Углядев в этом шанс улучшить свою жизнь, Лиам сцепил зубы и старался приспособиться. В детстве сказки о летающих станциях и их счастливых обитателях, защищенных техникой от постоянной опасности со стороны ирриданцев, пленили умы его и его ныне мертвых друзей из поселения. И раз уж ему выпала возможность стать частью этого мира – пусть и посредством унизительных экспериментов и общению с докторами, видящими в нем куда меньше, чем человека, – он был готов.
Реальность имела прискорбно мало общего с детскими представлениями. Когда он был ребенком, жители станций представлялись ему любящими братьями для тех, кто остался на Земле. Просто по какой-то причине эти братья не могли забрать всех к себе, в комфорт и безопасность. На Одиннадцатой у Лиама раскрылись глаза.
Таких, как он, презирали. Таких, как он, называли маргиналами, избегали так же старательно, как ирриданцев (которых, к слову, на станциях называли исключительно ящерицами, словно это насмешливое прозвище могло сделать пришельцев менее реальными). С такими, как он, старались не связываться, потому что все, что маргиналы представляли, – полумертвый мир, и все, на что они, по мнению жителей станций, были способны, – выживать в этом полумертвом мире любой ценой. Конечно, в столь неблагоприятных условиях сложно держать себя в строгих этических рамках. Сложно остаться незапятнанным поступками, которые на цивилизованных станциях считаются недостойными звания человеческого существа.
К Лиаму относились как к первобытному человеку, который в своей жизни не видел ничего сложнее наскальной живописи. Но это было не так: его сожженное поселение располагалось на территории исследовательского центра с библиотекой, к тому же напичканного всякими, пусть и устаревшими, технологиями. Конечно, они не использовали никаких электроприборов в целях безопасности – ирриданцы умели отслеживать электроимпульсы на поверхности Земли и выходить таким образом на прячущихся от них по всему миру людей.
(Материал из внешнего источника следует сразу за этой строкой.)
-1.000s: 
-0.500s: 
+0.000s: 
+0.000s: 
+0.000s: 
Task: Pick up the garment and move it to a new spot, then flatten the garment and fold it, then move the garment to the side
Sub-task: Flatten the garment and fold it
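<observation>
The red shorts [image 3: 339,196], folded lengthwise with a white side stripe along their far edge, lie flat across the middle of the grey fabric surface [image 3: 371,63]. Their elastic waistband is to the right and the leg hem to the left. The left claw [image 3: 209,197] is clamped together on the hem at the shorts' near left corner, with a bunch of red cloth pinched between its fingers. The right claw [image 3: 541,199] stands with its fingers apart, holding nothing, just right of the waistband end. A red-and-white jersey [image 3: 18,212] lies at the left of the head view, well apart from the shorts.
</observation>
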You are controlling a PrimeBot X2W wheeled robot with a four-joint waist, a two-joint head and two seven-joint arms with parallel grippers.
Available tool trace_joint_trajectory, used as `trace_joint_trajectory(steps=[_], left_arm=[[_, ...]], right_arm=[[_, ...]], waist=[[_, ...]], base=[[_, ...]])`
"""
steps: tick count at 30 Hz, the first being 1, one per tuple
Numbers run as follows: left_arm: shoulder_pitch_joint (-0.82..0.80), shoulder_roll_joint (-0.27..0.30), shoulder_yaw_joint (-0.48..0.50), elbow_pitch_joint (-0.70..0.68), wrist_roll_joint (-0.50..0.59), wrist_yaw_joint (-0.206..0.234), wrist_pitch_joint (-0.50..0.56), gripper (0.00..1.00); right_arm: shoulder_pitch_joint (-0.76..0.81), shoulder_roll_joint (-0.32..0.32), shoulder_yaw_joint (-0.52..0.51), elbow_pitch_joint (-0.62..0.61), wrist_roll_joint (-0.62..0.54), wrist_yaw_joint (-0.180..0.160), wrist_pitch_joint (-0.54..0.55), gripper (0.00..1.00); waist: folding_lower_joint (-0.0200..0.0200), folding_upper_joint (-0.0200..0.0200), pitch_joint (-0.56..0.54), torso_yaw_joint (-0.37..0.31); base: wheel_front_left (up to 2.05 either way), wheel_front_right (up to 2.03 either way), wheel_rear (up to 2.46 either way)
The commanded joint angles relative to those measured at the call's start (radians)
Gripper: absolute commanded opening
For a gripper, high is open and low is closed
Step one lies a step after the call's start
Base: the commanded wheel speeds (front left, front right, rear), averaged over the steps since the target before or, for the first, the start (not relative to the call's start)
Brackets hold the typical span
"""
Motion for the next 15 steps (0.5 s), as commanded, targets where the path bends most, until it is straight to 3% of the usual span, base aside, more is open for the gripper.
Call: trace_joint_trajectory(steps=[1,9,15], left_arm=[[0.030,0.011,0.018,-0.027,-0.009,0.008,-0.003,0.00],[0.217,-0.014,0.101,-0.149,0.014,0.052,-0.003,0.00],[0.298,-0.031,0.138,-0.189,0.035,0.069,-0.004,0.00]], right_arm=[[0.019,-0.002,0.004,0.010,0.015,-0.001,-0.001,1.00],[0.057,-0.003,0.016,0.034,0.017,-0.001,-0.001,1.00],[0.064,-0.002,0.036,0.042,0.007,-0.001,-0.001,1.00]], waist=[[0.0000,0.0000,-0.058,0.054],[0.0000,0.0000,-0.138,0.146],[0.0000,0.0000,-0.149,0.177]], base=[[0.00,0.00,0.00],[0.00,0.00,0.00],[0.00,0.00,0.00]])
К счастью, он вовремя сообразил, что этим людям нужно просто потакать в их благородном стремлении привести в порядок запутавшийся разум маргинала. Он понимал, что должен улыбаться и послушно делать все что скажут, быть умнее их, быть «удачным экспериментом», – и ему это удавалось; удавалось водить за нос тех, кто полагал, что все оставшиеся на Земле и не попавшие под влияние ирриданцев (ящериц) являлись ментально неполноценными, агрессивными моральными уродами.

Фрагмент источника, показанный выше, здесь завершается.